To do ->
Each entry should be returned exactly as written, with no pictures carried over.

Exercise data ->
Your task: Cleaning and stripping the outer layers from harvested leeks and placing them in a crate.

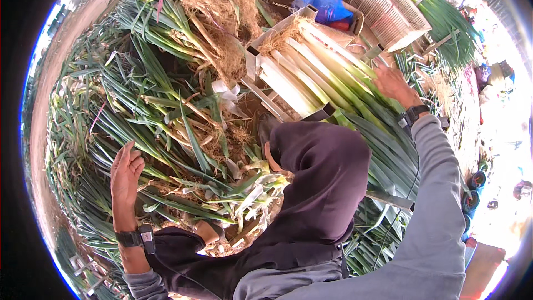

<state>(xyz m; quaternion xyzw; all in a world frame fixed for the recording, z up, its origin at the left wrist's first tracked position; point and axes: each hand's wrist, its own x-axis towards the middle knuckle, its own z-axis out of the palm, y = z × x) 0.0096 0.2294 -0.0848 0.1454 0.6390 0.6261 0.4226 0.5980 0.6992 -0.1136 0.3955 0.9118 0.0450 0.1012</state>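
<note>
Trimmed leeks (311, 75), white at the root end and green further along, lie side by side in a metal frame (252, 61) with upright corner posts. At the far right side of this bundle, my right hand (393, 83) rests against the green stalks with its fingers stretched toward a post; its fingertips are partly hard to make out. My left hand (125, 176) is raised over untrimmed leeks (161, 139) on the left, its fingers extended and nothing in them. Dark straps with small devices circle both wrists.
Leeks with tangled brown roots (222, 16) are heaped at the back left. Beyond the frame are a blue plastic bag (319, 0) and a white plastic basket (388, 14), with more green stalks (447, 25) beside it. My bent knee (327, 144) sits close to the frame.
</note>
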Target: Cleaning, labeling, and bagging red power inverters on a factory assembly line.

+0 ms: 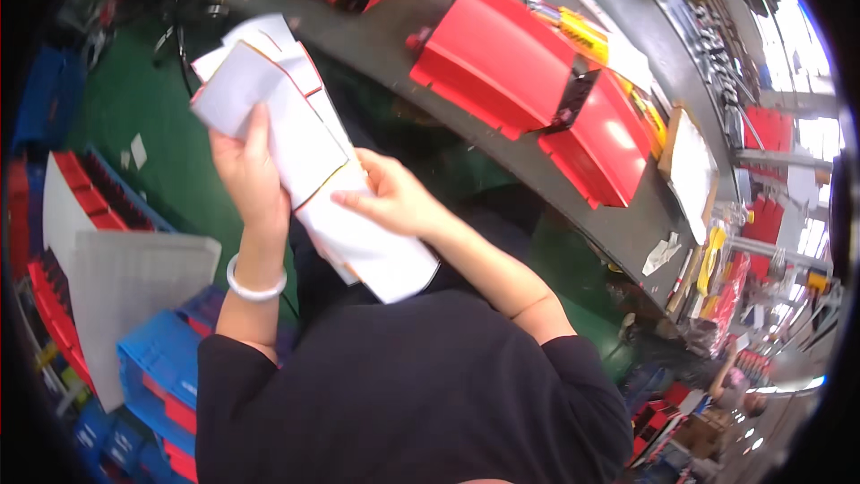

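Note:
I hold a fanned stack of white cards with thin red edges (pixel 305 139) in front of my chest. My left hand (pixel 249 175) grips the stack from the left, thumb up along a card; a pale bangle (pixel 255 285) sits on that wrist. My right hand (pixel 390 199) presses on the stack's lower right side, fingers curled over the cards. The stack's lower end (pixel 394 264) hangs down toward my black top.
A dark workbench (pixel 502 152) curves across the upper right, bearing two red plastic housings (pixel 502 58) (pixel 605 139), a yellow tool (pixel 582 31) and a white board (pixel 692 170). On the left, over green floor, stand blue crates (pixel 161 367), red parts (pixel 94 202) and a grey sheet (pixel 130 291).

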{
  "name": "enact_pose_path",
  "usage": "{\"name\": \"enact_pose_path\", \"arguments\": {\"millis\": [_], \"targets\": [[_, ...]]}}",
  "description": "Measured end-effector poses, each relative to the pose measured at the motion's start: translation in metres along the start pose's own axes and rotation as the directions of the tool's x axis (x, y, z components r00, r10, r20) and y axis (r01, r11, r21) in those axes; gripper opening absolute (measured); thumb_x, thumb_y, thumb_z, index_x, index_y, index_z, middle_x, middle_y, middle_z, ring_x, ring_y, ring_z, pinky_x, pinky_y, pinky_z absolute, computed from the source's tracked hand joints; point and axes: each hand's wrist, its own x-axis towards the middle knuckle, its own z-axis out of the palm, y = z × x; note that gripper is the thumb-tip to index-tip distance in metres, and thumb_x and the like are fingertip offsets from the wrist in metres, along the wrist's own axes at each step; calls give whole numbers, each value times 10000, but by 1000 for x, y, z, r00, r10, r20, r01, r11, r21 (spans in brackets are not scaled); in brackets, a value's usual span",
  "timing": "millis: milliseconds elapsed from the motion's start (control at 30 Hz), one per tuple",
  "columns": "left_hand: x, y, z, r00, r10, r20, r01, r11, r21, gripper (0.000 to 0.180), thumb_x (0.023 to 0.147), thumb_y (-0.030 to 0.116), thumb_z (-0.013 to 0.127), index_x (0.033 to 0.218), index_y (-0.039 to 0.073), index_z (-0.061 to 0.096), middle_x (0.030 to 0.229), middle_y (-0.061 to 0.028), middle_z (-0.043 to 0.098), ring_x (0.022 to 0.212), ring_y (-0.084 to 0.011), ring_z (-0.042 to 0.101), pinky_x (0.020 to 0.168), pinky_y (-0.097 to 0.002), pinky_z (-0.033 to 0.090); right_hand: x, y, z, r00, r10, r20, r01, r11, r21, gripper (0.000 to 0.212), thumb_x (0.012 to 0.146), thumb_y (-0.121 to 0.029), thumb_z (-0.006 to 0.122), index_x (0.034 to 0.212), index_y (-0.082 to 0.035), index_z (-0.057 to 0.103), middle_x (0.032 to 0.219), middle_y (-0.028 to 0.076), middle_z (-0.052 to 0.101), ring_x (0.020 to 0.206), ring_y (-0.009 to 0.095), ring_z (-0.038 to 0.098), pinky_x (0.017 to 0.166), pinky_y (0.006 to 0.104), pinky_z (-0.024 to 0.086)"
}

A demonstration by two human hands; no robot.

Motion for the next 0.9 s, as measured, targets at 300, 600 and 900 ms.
{"name": "enact_pose_path", "arguments": {"millis": [300, 600, 900], "targets": [[-5, -100, -38, 764, -630, 140, 520, 730, 444, 566, 857, 378, 631, 1247, -13, 501, 1135, -127, 596, 959, -196, 601, 834, -310, 475, -12, 92, -124, 712, 402, -575, -357, 913, 197, 364, 845, -234, 656, 1130, -18, 590, 1027, 134, 655, 863, 234, 647, 783, 341, 514], [-14, -157, -50, 884, -133, 448, -353, 439, 826, 465, 722, 233, 727, 1135, 97, 560, 1268, -100, 455, 1203, -310, 417, 976, -427, 367, 48, 115, -210, 811, 299, -503, -460, 857, -233, 361, 841, -236, 655, 1124, -20, 595, 1028, 142, 655, 867, 253, 645, 788, 356, 510], [-5, -153, -48, 911, -115, 397, -326, 389, 861, 441, 695, 207, 740, 1088, 93, 576, 1208, -105, 472, 1156, -304, 437, 959, -421, 375, 63, 158, -275, 875, 95, -475, -377, 751, -543, 359, 837, -238, 654, 1117, -21, 601, 1029, 151, 654, 871, 275, 643, 793, 372, 507]]}}
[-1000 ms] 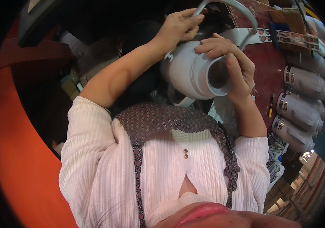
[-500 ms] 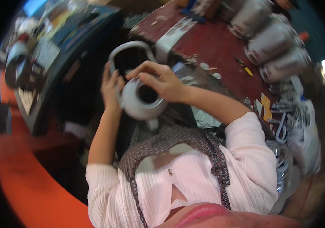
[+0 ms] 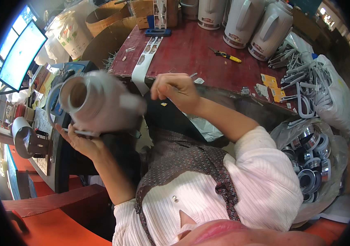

Expected answer ->
Your task: Cleaning and stripping the outer layers from harvested leeks and placing them in a crate.


<state>(xyz m; quaternion xyzw; all in a world frame fixed for the recording, z up, its origin at the left wrist's first tracked position; point and axes: each hand's wrist, its own x-axis towards the middle knuckle, its own z-axis out of the palm, y = z × x) 0.0096 0.2294 -0.0848 0.1454 0.6390 0.6261 0.4226 0.5980 0.6992 -0.1136 0.3955 0.9118 0.0450 0.1012</state>
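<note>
Trimmed leeks (311, 75), white at the root end and green further along, lie side by side in a metal frame (252, 61) with upright corner posts. At the far right side of this bundle, my right hand (393, 83) rests against the green stalks with its fingers stretched toward a post; its fingertips are partly hard to make out. My left hand (125, 176) is raised over untrimmed leeks (161, 139) on the left, its fingers extended and nothing in them. Dark straps with small devices circle both wrists.
Leeks with tangled brown roots (222, 16) are heaped at the back left. Beyond the frame are a blue plastic bag (319, 0) and a white plastic basket (388, 14), with more green stalks (447, 25) beside it. My bent knee (327, 144) sits close to the frame.
</note>
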Target: Cleaning, labeling, and bagging red power inverters on a factory assembly line.

+0 ms: 

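Note:
I hold a fanned stack of white cards with thin red edges (pixel 305 139) in front of my chest. My left hand (pixel 249 175) grips the stack from the left, thumb up along a card; a pale bangle (pixel 255 285) sits on that wrist. My right hand (pixel 390 199) presses on the stack's lower right side, fingers curled over the cards. The stack's lower end (pixel 394 264) hangs down toward my black top.
A dark workbench (pixel 502 152) curves across the upper right, bearing two red plastic housings (pixel 502 58) (pixel 605 139), a yellow tool (pixel 582 31) and a white board (pixel 692 170). On the left, over green floor, stand blue crates (pixel 161 367), red parts (pixel 94 202) and a grey sheet (pixel 130 291).
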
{
  "name": "enact_pose_path",
  "usage": "{\"name\": \"enact_pose_path\", \"arguments\": {\"millis\": [_], \"targets\": [[_, ...]]}}",
  "description": "Measured end-effector poses, each relative to the pose measured at the motion's start: translation in metres along the start pose's own axes and rotation as the directions of the tool's x axis (x, y, z components r00, r10, r20) and y axis (r01, r11, r21) in those axes; gripper opening absolute (measured); thumb_x, thumb_y, thumb_z, index_x, index_y, index_z, middle_x, middle_y, middle_z, ring_x, ring_y, ring_z, pinky_x, pinky_y, pinky_z absolute, computed from the source's tracked hand joints; point and axes: each hand's wrist, its own x-axis towards the middle knuckle, its own z-axis out of the palm, y = z × x; note that gripper is the thumb-tip to index-tip distance in metres, and thumb_x and the like are fingertip offsets from the wrist in metres, along the wrist's own axes at each step; calls give whole numbers, each value times 10000, but by 1000 for x, y, z, r00, r10, r20, r01, r11, r21 (spans in brackets are not scaled); in brackets, a value's usual span",
  "timing": "millis: milliseconds elapsed from the motion's start (control at 30 Hz), one per tuple",
  "columns": "left_hand: x, y, z, r00, r10, r20, r01, r11, r21, gripper (0.000 to 0.180), thumb_x (0.023 to 0.147), thumb_y (-0.030 to 0.116), thumb_z (-0.013 to 0.127), index_x (0.033 to 0.218), index_y (-0.039 to 0.073), index_z (-0.061 to 0.096), middle_x (0.030 to 0.229), middle_y (-0.061 to 0.028), middle_z (-0.043 to 0.098), ring_x (0.022 to 0.212), ring_y (-0.084 to 0.011), ring_z (-0.042 to 0.101), pinky_x (0.020 to 0.168), pinky_y (-0.097 to 0.002), pinky_z (-0.033 to 0.090); right_hand: x, y, z, r00, r10, r20, r01, r11, r21, gripper (0.000 to 0.212), thumb_x (0.012 to 0.146), thumb_y (-0.121 to 0.029), thumb_z (-0.006 to 0.122), index_x (0.034 to 0.212), index_y (-0.082 to 0.035), index_z (-0.057 to 0.103), middle_x (0.032 to 0.219), middle_y (-0.028 to 0.076), middle_z (-0.052 to 0.101), ring_x (0.020 to 0.206), ring_y (-0.009 to 0.095), ring_z (-0.038 to 0.098), pinky_x (0.017 to 0.166), pinky_y (0.006 to 0.104), pinky_z (-0.024 to 0.086)"
}

A demonstration by two human hands; no robot.

Motion for the next 0.9 s, as measured, targets at 300, 600 and 900 ms.
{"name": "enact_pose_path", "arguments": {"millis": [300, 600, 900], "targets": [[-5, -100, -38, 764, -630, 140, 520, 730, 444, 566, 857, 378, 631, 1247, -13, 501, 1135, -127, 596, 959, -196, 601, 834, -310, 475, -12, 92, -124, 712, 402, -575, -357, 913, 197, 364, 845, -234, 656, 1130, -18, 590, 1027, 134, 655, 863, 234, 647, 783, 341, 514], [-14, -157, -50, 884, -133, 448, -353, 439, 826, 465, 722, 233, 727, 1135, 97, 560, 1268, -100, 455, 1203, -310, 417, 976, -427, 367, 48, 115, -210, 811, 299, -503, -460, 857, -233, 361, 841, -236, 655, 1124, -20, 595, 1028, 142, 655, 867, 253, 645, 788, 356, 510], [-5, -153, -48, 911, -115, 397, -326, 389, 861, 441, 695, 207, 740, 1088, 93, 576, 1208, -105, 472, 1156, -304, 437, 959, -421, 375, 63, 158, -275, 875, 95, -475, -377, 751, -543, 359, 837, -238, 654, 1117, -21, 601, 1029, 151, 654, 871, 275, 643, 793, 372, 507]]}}
[-1000 ms] 
[-500 ms] 
[+0 ms] 

No more output is needed here.